_YOUR OBJECTIVE:_ In the records below, find the line holding "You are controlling" and the line holding "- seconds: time". Set down both, with every line between them, exactly.
[Start of section]
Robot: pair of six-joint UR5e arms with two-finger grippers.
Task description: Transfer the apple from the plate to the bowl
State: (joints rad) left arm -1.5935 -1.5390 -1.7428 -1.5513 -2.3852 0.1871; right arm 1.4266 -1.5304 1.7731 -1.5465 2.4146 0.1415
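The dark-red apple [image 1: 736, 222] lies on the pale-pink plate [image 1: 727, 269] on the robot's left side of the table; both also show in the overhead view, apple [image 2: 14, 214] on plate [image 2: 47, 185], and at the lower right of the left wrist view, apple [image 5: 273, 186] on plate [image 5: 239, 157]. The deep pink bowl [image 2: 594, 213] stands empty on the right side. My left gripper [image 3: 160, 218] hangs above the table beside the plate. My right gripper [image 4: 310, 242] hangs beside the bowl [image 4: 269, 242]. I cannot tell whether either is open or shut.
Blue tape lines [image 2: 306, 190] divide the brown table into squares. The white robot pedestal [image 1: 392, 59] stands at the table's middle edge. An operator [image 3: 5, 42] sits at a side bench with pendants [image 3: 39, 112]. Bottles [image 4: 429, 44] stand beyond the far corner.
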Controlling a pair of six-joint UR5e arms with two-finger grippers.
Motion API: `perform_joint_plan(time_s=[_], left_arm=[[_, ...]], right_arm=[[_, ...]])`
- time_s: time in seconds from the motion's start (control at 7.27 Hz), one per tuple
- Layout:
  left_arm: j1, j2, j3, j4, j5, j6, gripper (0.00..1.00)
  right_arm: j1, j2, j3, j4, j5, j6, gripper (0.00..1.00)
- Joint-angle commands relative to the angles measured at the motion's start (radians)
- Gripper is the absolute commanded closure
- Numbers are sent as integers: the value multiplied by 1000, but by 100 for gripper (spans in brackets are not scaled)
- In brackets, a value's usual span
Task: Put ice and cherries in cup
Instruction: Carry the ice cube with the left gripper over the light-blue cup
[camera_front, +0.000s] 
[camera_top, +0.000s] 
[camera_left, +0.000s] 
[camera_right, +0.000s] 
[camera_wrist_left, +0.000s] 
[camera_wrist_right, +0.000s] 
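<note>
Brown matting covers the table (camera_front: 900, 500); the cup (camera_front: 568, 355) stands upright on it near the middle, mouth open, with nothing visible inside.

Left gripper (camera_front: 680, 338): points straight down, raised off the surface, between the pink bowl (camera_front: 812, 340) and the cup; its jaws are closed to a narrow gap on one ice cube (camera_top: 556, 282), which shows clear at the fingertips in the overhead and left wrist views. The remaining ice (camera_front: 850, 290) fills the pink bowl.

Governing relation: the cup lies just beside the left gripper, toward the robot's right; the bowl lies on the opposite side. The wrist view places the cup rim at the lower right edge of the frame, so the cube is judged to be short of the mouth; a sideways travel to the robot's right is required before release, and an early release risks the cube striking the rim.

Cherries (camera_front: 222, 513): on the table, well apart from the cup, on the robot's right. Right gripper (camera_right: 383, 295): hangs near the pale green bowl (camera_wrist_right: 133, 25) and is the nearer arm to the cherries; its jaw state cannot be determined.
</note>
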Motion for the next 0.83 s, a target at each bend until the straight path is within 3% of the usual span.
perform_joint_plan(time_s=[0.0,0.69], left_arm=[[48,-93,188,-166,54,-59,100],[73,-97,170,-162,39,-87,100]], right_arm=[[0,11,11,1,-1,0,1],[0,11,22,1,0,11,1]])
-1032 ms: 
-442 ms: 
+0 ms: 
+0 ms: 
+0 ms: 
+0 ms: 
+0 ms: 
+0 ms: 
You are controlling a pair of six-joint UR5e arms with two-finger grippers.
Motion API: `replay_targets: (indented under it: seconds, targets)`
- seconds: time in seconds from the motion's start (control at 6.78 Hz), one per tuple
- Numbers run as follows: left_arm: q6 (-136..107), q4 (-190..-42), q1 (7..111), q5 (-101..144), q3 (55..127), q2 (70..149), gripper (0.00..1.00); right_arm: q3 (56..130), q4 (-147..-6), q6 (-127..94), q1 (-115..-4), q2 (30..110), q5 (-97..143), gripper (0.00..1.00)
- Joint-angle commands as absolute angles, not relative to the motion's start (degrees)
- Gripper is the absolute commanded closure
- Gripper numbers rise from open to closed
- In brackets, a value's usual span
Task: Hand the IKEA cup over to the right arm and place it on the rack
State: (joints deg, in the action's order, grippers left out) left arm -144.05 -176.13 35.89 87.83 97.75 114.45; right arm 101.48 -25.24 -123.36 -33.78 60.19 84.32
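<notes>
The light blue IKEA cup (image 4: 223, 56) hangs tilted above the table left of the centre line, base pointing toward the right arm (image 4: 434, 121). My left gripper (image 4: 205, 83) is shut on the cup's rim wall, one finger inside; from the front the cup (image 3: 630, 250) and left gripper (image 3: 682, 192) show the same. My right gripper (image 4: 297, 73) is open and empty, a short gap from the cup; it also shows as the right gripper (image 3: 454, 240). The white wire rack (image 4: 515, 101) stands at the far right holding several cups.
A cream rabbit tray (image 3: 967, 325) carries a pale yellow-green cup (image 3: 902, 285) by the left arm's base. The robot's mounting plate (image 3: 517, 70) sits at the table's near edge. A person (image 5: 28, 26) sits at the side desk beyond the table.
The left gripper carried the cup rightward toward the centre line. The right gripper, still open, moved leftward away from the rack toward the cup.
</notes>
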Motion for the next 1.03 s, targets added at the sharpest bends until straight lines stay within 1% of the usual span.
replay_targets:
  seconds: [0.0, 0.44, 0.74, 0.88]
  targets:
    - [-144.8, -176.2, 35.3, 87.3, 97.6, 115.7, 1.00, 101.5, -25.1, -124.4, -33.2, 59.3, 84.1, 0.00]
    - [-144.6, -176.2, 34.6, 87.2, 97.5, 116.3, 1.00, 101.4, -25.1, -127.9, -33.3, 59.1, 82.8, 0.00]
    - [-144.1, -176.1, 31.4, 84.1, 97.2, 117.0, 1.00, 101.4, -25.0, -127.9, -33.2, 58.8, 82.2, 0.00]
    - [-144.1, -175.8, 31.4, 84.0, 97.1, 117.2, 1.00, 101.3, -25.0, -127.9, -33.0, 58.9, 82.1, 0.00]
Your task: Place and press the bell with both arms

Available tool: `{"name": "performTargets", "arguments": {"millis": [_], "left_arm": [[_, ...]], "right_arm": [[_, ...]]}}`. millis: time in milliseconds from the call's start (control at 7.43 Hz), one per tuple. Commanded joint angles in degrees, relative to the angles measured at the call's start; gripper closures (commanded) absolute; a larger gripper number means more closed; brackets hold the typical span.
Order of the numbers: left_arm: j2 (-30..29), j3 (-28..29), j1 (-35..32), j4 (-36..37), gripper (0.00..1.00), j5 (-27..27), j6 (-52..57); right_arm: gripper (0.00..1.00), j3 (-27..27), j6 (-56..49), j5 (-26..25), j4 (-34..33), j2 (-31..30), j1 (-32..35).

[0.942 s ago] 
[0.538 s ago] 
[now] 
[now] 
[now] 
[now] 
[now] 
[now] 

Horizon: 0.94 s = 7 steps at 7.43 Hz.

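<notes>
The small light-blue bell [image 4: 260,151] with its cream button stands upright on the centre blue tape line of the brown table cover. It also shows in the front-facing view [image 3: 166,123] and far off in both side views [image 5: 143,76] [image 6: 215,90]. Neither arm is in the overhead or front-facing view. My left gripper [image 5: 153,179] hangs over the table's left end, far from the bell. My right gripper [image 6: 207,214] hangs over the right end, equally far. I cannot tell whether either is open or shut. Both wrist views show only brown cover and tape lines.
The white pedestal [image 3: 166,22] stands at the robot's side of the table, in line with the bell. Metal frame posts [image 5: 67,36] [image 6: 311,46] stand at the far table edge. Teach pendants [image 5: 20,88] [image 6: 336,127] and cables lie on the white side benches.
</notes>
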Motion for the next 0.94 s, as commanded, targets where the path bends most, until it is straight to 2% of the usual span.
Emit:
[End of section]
_EXERCISE OUTPUT:_
You are controlling a pair of six-joint UR5e arms with two-finger grippers.
Motion API: `replay_targets: (indented under it: seconds, targets)`
- seconds: time in seconds from the motion's start (control at 6.78 Hz), one per tuple

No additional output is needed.